Friday, September 30, 2005

Hey ya'all!

WEEOOO! I'm happy again! Don't you just love the feeling of getting over something that's been bothering you for a while? I do!! Hey, everyone write about their favorite class, and why you like it so much! (or at least better than the others ^_^) I'll post a comment on it, don't worry :D

Monday, September 19, 2005

Some things to think about (at least for me to think about)

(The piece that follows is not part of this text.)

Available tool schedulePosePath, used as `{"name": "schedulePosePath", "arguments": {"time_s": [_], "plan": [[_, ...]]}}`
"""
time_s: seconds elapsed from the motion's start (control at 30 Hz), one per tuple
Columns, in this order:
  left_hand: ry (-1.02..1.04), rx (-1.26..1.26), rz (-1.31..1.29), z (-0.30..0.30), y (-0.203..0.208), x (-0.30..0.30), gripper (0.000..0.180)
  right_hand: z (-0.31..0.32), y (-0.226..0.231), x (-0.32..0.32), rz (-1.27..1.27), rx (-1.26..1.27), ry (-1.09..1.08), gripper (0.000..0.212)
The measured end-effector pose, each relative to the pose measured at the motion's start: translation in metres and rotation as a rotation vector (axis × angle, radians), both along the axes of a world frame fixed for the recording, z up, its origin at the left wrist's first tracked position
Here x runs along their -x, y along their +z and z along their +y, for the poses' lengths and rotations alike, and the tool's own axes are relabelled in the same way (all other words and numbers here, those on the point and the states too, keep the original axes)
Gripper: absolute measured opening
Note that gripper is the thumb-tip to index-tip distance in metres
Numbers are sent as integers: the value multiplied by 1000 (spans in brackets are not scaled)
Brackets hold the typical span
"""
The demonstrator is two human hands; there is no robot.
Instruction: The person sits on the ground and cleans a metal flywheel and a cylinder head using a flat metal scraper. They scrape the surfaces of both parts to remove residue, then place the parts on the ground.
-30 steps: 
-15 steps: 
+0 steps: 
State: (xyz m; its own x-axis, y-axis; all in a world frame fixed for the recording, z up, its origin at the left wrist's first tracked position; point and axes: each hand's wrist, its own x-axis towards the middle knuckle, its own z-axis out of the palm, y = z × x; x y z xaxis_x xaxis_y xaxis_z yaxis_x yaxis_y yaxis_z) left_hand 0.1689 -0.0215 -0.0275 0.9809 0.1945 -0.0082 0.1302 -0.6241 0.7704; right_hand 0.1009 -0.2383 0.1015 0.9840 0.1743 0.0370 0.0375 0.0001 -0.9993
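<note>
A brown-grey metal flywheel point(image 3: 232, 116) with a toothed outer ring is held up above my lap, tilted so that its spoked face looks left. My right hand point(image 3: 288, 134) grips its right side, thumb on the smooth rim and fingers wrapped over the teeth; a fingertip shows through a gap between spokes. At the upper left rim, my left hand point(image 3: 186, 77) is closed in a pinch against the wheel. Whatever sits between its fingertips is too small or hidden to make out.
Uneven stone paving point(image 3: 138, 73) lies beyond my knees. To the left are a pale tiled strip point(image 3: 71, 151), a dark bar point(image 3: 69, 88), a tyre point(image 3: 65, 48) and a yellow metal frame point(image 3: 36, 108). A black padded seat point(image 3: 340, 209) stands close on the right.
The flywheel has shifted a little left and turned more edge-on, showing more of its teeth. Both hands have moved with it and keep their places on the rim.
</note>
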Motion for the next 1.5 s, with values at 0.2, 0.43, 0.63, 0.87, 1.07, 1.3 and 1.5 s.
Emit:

I was watching John Bytheway in sunday school. (I guess he may be kinda funny...haha) anyway, he said something that really caught my attention, for some reason. He was talking about the 2000 stripling warriors, and about when the Captain says "What say ye, my sons?" and he said that the stripling warriors thought "If we die, we'll be with God; if we live, God will be with us." He didn't even put much emphasis on the phrase, but I really thought about it for a long time. Later in the video, he was talking about Alma and Amulek, and he said that if we're still here, that our work is not yet finished. A lot of really hard things have been happening to me lately, and it's made me sort of reckless, which gets me into more trouble. I played around with the idea (not really seriously, of course) of what it would be like to get into a crash, and have everything just be over. To get to be let go from all the responsibilities and the hard things, and be able to just do missionary work on the other side. I guess I was looking forward too much to the being with God part. Of course, I was reckless because of my being so stressed out, and I got into a crash really soon after that, and so now I know I really don't want to be in any more. That's not the point, though. I guess what I'm trying to say is that it really put things into perspective for me. A million times I could have been in a different car crash (or maybe that same one) and been seriously injured, or worse. I think that I was supposed to be in that crash before I did anything that would have gotten me into a bigger, more dangerous one. A million times I could have gotten cancer, or fallen from something, or gotten in a jet ski accident, or have died from a heart problem I didn't even know about. But it wasn't me, and it wasn't me for a reason. I still have things to do here, and I know because I am here. I guess I just kinda realized why I have to keep trying, and why I have to keep holding on, and why I have to keep on caring. But as long as I live, I know that my Heavenly Father will be with me just like he was with the 2000, and all the other people living and dead. Anywho, maybe this is too spiritual or just too much of my ramblings for this blog, but here it is.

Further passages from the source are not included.